Lünen kämpft mit 53 Millionen Euro Defizit – wie geht es weiter?
Deutsche Kommunen stecken in der Finanzkrise – Lünen kämpft mit 53 Millionen Euro Defizit
Lünen ist nur eine von vielen Städten in Deutschland, die unter massivem finanziellen Druck stehen. Mit einem Haushaltsdefizit von 53 Millionen Euro sieht sich die nordrhein-westfälische Kommune vor enorme Herausforderungen gestellt. Der städtische Kämmerer, Dr. André Jethon, veranstaltete kürzlich eine Informationsveranstaltung, um die prekäre Lage und deren Auswirkungen auf die lokalen Dienstleistungen zu erläutern.
Am 22. Juni 2023 hatte der Deutsche Städtetag bundesweit zum Aktionstag „Kommunen am Limit“ aufgerufen. Die Kampagne machte auf die angespannte Haushaltslage in Städten und Gemeinden im gesamten Land aufmerksam. In Lünen fließt fast die Hälfte des Etats in Pflichtausgaben – also in Aufgaben, die Bund und Länder den Kommunen übertragen, ohne die Kosten vollständig zu decken.
Bei der Veranstaltung in Lünen ging Dr. Jethon detailliert auf die finanziellen Engpässe der Stadt ein. Besonders Bildung und Schulen wurden als Bereiche genannt, die vor Kürzungen geschützt werden müssten. Die lokale Initiative Pro Lünen unterstützte die Aktion und forderte die konsequente Umsetzung des Prinzips „Wer bestellt, muss auch zahlen“. Damit soll erreicht werden, dass höhere Regierungsebenen die von ihnen verordneten Leistungen auch selbst finanzieren.
Ehrenamtliches Engagement, bürgerschaftliches Mitwirken und sozialer Zusammenhalt wurden als unverzichtbare Stützen für die Gemeinschaft hervorgehoben. Doch wie es mit dem Haushalt Lünens weitergeht, bleibt ungewiss – eine schnelle Lösung ist nicht in Sicht. Auf der Ministerpräsidentenkonferenz am 25. Juni 2023 soll es um Entlastungsmaßnahmen für die Kommunen gehen. Bundeskanzler Friedrich Merz wird an dem Treffen teilnehmen.

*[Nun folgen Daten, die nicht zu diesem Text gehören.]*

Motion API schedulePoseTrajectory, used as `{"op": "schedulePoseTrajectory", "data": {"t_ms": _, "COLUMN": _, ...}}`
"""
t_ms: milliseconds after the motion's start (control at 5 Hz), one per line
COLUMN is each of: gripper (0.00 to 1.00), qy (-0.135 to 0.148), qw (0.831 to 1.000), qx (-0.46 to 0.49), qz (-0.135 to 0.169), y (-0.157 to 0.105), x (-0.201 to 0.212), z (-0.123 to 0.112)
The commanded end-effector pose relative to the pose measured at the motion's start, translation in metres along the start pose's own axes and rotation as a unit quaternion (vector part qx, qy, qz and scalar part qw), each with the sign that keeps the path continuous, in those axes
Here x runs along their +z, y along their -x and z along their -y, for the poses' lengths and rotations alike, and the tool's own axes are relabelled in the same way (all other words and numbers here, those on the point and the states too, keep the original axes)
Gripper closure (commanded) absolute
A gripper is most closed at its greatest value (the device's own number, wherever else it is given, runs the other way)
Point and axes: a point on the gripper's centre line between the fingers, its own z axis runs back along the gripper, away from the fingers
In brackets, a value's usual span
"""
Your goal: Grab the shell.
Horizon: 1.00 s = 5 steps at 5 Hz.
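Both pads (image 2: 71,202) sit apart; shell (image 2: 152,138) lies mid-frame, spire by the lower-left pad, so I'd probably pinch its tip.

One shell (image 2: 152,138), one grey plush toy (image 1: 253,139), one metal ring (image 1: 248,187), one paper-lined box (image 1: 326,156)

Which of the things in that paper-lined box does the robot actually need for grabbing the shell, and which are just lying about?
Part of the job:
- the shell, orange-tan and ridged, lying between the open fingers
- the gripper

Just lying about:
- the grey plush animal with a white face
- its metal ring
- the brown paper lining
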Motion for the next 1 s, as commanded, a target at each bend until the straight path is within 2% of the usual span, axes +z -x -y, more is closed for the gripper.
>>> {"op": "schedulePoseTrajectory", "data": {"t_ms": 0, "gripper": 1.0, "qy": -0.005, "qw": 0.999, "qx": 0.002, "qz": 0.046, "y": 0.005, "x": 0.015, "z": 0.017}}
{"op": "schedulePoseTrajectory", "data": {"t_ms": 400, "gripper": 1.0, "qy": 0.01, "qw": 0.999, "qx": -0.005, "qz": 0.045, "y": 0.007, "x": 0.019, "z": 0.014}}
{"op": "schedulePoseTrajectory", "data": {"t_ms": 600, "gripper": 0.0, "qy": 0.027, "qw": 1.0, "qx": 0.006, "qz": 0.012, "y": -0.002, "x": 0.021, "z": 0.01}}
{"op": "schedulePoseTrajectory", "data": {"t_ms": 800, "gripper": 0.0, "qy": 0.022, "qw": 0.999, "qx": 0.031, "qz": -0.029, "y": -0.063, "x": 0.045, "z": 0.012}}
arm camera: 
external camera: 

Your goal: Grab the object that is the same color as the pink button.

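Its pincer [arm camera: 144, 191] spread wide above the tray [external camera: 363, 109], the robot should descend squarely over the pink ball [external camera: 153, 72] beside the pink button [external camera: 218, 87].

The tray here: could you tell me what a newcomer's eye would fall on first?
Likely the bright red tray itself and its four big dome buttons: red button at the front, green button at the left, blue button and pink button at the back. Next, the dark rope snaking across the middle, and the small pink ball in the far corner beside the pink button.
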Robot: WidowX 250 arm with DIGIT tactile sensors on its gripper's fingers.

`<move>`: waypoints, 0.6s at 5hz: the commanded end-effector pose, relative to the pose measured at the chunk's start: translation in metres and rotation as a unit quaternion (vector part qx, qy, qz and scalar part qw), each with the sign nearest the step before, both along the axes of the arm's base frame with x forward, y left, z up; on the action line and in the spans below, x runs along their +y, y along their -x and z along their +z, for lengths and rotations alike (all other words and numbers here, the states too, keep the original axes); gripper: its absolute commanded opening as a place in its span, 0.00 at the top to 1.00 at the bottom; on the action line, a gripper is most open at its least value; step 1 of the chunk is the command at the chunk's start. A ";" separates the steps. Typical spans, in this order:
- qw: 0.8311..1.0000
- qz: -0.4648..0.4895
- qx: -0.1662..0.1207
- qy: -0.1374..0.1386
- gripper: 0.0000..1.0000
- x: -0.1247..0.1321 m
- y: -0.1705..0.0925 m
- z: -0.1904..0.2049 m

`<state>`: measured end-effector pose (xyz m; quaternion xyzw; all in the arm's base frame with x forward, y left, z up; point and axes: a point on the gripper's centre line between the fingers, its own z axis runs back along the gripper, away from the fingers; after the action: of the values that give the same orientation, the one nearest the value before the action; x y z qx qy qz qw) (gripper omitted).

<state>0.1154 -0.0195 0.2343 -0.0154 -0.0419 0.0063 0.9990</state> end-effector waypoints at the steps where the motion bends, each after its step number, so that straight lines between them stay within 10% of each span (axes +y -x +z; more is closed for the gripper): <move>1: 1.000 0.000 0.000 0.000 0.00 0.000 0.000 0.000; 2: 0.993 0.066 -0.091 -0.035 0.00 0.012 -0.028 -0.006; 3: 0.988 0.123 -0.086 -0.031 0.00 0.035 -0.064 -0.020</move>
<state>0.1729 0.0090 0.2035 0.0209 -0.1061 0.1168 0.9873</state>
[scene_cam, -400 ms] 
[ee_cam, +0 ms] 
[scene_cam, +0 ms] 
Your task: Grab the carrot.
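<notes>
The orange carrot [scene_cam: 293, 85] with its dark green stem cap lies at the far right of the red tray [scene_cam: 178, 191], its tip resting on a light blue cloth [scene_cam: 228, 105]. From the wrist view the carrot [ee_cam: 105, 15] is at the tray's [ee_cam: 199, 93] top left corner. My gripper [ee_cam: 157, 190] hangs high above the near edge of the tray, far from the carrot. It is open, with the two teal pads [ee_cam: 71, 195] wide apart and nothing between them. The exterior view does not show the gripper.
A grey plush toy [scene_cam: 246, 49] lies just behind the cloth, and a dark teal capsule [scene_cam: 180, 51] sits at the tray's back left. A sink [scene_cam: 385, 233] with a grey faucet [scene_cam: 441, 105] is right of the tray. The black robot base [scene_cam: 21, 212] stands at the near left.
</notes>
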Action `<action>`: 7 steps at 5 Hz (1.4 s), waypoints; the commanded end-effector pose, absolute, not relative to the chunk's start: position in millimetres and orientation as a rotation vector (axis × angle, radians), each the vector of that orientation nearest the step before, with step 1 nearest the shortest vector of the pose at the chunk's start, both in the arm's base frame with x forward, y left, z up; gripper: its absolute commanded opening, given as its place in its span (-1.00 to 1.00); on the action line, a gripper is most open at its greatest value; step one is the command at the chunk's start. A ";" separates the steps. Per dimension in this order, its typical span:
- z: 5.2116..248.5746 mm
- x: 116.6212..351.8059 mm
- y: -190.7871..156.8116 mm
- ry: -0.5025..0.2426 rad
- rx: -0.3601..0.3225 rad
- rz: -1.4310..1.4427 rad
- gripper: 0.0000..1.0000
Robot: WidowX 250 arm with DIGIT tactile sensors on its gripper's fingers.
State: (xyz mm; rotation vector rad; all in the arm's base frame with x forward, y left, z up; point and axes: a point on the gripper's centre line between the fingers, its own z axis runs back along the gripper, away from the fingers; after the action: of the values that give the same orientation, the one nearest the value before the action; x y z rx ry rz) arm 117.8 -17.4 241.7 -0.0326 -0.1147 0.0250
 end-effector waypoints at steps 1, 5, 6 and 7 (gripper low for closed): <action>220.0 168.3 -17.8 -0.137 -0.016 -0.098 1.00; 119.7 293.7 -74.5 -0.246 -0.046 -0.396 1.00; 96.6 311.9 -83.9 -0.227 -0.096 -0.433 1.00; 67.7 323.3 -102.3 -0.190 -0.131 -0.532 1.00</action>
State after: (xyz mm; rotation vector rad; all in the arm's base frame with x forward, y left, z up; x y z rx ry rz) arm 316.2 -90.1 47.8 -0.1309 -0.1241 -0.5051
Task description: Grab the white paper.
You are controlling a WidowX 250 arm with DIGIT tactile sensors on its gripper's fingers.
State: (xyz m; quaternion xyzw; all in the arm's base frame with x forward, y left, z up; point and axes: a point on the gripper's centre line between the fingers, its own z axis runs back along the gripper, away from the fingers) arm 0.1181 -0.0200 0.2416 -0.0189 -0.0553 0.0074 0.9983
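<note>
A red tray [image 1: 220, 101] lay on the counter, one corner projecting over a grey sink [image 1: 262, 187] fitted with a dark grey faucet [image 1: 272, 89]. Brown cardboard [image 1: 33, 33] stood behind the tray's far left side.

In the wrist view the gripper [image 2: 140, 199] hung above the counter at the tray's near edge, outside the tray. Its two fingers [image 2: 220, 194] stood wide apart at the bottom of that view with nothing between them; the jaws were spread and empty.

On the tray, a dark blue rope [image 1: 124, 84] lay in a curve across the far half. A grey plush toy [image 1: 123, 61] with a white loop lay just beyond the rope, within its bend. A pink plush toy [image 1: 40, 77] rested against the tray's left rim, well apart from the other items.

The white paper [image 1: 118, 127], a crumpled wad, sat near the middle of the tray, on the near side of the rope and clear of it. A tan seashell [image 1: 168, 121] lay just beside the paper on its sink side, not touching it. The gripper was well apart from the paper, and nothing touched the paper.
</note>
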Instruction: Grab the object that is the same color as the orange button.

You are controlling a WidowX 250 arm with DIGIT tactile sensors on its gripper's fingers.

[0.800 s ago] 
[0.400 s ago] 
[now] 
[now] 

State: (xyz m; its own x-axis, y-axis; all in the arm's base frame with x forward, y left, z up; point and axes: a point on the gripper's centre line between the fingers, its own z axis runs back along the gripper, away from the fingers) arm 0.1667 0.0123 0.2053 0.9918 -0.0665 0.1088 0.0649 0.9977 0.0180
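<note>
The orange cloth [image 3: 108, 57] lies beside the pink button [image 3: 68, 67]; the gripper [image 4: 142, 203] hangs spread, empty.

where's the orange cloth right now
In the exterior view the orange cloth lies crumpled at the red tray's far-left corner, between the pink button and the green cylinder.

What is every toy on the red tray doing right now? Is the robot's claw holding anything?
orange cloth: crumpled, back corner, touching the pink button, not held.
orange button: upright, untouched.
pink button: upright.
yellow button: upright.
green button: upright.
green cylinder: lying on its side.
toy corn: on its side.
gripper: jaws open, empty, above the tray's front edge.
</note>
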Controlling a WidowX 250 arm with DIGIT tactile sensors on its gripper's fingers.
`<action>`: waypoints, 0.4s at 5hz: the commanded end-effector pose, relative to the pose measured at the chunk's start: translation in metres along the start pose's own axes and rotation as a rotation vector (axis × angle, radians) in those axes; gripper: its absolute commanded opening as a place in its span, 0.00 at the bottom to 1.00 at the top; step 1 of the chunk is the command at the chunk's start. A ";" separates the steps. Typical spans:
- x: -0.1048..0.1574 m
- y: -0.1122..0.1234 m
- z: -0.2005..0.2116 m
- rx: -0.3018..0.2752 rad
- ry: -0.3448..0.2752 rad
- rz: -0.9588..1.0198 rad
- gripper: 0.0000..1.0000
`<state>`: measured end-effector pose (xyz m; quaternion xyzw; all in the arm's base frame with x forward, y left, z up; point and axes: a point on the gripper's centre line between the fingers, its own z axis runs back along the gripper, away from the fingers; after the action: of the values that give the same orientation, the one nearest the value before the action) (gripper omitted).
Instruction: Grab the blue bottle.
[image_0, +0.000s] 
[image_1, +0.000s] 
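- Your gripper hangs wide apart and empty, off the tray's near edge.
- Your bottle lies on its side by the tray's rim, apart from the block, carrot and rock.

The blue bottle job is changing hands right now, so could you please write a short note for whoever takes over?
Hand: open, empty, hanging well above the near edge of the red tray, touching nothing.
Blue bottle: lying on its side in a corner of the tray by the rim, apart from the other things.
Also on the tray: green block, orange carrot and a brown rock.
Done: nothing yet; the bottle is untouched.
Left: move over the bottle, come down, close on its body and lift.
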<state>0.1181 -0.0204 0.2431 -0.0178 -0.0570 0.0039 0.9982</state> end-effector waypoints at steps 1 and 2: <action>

Mit einem Fehlbetrag von 53 Millionen Euro und steigenden Ausgaben steht Lünen vor der schwierigen Aufgabe, grundlegende Dienstleistungen wie Schulen zu sichern – bei gleichzeitigem Drängen auf eine gerechtere Finanzverteilung. Die Ergebnisse der Konferenz Ende Juni könnten wegweisend dafür sein, wie sich Städte wie Lünen in den kommenden Jahren finanziell aufstellen können.